[Collection entries]
......

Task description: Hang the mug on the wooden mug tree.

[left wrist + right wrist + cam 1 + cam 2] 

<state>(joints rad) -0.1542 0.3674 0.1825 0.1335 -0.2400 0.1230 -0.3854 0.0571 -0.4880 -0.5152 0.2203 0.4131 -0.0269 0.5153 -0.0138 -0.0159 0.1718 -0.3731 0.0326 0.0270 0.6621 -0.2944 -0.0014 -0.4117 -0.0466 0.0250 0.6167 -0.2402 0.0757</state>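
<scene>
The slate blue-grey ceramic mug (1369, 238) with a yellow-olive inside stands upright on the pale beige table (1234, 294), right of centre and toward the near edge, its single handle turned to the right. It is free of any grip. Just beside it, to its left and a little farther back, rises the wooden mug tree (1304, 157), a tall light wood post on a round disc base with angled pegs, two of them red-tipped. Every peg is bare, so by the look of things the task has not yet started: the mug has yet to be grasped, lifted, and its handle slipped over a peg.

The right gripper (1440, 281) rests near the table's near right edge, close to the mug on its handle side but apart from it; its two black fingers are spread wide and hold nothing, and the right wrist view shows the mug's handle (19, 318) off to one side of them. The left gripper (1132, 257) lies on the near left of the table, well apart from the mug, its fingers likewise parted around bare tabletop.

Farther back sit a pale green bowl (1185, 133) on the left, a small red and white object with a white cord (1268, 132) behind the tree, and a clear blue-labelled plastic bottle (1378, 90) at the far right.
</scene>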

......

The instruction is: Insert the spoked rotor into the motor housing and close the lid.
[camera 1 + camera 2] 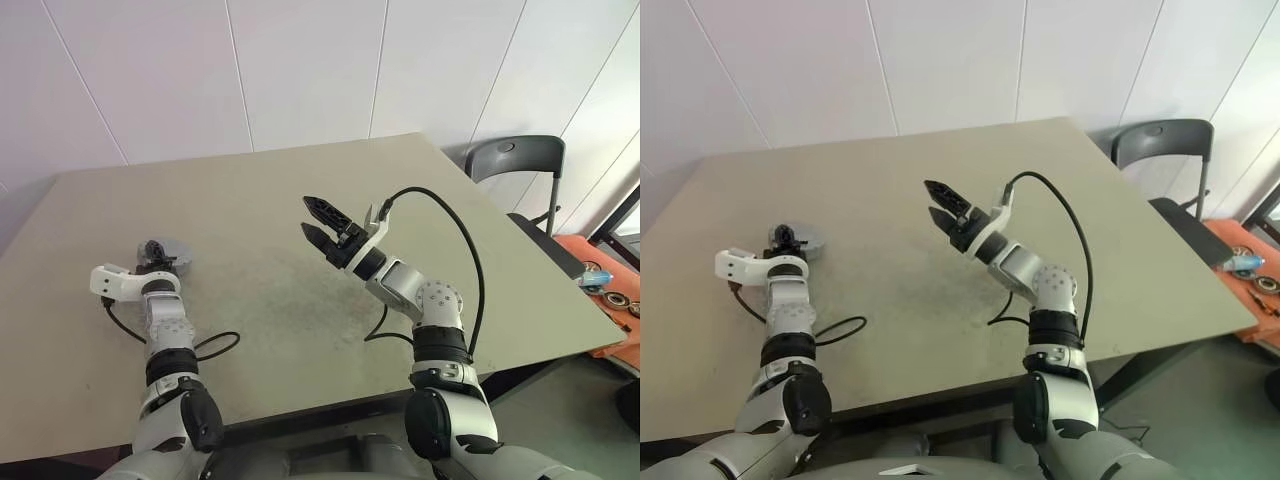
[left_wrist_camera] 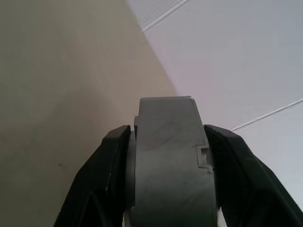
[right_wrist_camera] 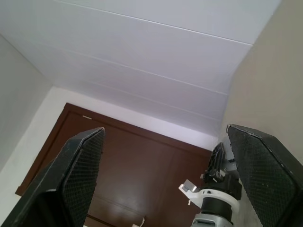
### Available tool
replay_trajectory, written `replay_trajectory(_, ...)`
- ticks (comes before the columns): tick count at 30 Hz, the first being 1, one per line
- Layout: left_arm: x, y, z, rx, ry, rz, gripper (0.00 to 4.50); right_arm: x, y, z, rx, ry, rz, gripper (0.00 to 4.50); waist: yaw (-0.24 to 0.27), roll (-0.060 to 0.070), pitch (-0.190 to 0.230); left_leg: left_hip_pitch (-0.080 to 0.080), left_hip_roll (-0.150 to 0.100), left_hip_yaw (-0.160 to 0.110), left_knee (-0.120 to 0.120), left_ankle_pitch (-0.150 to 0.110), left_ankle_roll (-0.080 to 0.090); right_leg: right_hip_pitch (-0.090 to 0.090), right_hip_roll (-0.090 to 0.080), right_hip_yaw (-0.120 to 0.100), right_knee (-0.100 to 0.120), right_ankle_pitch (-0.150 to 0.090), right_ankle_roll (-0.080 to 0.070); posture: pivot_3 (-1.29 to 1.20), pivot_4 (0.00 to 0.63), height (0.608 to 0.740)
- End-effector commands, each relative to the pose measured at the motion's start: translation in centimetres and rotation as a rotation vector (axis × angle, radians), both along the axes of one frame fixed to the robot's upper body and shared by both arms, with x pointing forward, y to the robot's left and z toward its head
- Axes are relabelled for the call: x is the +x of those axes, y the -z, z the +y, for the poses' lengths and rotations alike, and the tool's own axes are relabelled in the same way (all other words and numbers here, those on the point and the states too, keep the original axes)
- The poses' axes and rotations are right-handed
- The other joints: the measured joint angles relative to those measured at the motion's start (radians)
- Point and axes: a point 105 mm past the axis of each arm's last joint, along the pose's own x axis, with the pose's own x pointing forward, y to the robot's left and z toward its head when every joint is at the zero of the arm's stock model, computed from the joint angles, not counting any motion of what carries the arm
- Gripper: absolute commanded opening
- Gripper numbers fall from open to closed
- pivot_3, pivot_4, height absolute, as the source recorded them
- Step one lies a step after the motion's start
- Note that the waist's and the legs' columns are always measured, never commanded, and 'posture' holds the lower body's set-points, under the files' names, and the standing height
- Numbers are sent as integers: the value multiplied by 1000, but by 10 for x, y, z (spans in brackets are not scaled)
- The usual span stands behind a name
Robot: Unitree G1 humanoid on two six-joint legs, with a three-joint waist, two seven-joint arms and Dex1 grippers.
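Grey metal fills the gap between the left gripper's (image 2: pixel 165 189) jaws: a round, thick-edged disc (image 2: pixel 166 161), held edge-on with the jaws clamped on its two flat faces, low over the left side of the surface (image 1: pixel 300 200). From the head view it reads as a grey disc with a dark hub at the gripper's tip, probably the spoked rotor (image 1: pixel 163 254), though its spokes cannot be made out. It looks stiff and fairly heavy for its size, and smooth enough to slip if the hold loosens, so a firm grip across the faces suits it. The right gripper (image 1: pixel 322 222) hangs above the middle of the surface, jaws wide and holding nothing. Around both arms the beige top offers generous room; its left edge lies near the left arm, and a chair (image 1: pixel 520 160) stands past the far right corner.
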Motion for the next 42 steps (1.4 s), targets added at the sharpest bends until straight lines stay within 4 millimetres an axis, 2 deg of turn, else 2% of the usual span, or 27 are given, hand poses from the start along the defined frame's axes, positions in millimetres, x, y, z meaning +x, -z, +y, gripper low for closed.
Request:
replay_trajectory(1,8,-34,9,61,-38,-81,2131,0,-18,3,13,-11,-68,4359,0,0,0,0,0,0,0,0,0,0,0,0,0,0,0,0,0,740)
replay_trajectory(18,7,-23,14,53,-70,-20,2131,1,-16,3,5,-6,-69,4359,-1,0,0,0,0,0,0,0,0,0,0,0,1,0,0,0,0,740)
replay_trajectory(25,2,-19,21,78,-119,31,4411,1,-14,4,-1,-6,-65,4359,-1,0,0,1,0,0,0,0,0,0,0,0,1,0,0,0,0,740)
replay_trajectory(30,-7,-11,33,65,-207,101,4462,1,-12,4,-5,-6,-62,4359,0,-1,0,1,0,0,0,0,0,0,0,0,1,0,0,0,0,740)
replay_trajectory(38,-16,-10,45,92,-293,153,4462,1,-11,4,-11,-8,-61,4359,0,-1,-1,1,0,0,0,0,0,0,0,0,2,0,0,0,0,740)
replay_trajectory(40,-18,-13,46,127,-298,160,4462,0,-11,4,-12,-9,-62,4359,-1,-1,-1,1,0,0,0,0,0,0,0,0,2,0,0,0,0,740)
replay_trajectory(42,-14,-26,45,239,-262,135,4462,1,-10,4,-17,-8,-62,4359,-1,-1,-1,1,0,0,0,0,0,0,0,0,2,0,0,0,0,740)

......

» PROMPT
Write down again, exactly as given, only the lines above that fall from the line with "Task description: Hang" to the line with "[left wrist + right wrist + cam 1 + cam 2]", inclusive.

» RESPONSE FOR THIS EXERCISE
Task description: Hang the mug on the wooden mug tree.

[left wrist + right wrist + cam 1 + cam 2] 

This exercise has been completed.